Your answer must be the lines of the material below, exactly as written, from its first line through the line with "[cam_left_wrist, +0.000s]", and no pictures.

# Provided material
:::
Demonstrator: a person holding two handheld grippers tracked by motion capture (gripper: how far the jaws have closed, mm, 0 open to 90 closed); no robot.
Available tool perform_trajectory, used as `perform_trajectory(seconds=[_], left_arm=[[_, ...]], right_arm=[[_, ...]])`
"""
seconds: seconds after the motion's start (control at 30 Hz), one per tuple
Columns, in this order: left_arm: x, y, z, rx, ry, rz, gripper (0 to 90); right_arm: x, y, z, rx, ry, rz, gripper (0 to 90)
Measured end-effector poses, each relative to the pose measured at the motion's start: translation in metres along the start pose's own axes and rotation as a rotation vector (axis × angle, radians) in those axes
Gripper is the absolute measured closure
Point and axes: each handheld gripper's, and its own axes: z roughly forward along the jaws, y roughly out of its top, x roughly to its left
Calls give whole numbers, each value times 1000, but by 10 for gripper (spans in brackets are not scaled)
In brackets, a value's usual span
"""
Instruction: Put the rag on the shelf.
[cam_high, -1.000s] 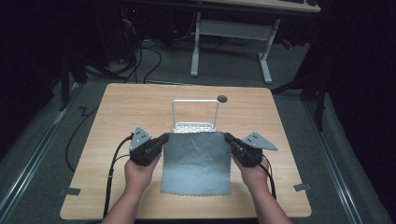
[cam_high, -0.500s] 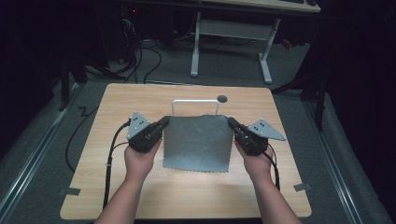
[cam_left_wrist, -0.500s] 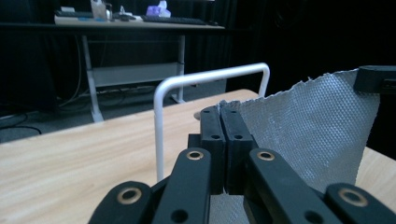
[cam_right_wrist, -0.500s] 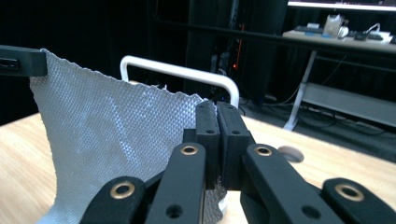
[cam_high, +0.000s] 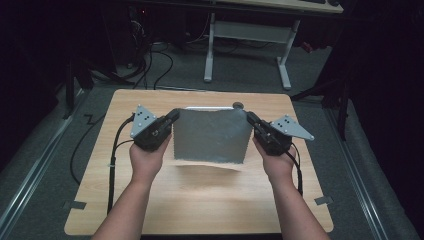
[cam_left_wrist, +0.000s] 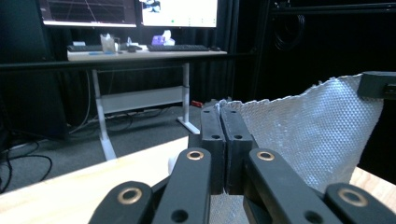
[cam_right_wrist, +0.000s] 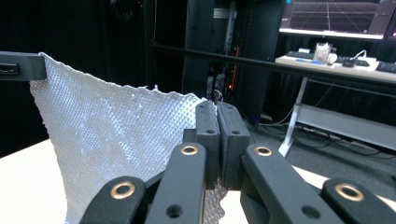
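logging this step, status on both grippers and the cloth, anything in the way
Left gripper shut on grey cloth corner; right gripper shut on the other. Cloth hangs above table. White rack behind it.

Both grippers matte black: left gripper (cam_high: 172, 116), right gripper (cam_high: 248, 117); each has a grey three-cornered plate on top with small dark dots, probably screw heads, too small to tell; black cable trails from each along the forearm; close up, jaws are flat rectangular blocks with small holes, driven by black link arms with brass-coloured pivot bushings; forearms bare, no sleeves.
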Motion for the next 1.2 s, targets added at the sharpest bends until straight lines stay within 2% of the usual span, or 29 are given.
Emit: perform_trajectory(seconds=[0.2, 0.37, 0.53, 0.67, 0.7, 0.83, 0.9, 1.03, 1.1, 1.2], left_arm=[[6, 5, 4, -1, 18, 15, 900], [15, 7, 19, 29, 45, 53, 900], [25, 10, 37, 48, 66, 75, 900], [32, 13, 51, 55, 80, 70, 900], [33, 13, 54, 55, 89, 75, 900], [37, 15, 66, 38, 118, 85, 900], [40, 17, 74, 50, 135, 101, 900], [48, 19, 85, 65, 156, 107, 900], [52, 19, 91, 76, 163, 114, 900], [58, 17, 99, 95, 170, 123, 900]], right_arm=[[-2, 8, 3, -4, -6, 2, 890], [-8, 13, 13, 7, -8, 6, 893], [-14, 17, 28, 17, -21, 7, 893], [-22, 20, 41, 25, -30, 29, 893], [-26, 21, 48, 27, -33, 32, 893], [-31, 24, 57, 29, -43, 44, 893], [-35, 26, 65, 31, -48, 39, 893], [-42, 30, 80, 36, -50, 35, 892], [-46, 31, 93, 59, -58, 31, 892], [-49, 30, 101, 75, -61, 28, 892]])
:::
# Exercise output
Demonstrator: a person holding two handheld grippers tracked by motion capture (gripper: how far the jaws have closed, mm, 0 open to 90 closed); no robot.
Available tool perform_trajectory, used as `perform_trajectory(seconds=[_], left_arm=[[_, ...]], right_arm=[[_, ...]])`
"""
seconds: seconds after the motion's start (control at 30 Hz), one per tuple
Columns, in this order: left_arm: x, y, z, rx, ry, rz, gripper (0 to 90); right_arm: x, y, z, rx, ry, rz, gripper (0 to 90)
Measured end-effector poses, each relative to the pose measured at the motion's start: translation in metres along the start pose's own axes and rotation as a rotation vector (axis × angle, radians) in those axes
Gripper is the absolute measured closure
Point and axes: each handheld gripper's, and its own axes: z roughly forward along the jaws, y roughly out of its top, x roughly to its left
Calls give whole numbers, each value times 1000, but by 10 for gripper (spans in brackets are not scaled)
In brackets, a value's usual span
"""
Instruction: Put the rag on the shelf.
[cam_high, -1.000s] 
[cam_high, -0.500s] 
[cam_left_wrist, -0.500s] 
[cam_right_wrist, -0.500s] 
[cam_high, +0.000s] 
[cam_left_wrist, +0.000s] 

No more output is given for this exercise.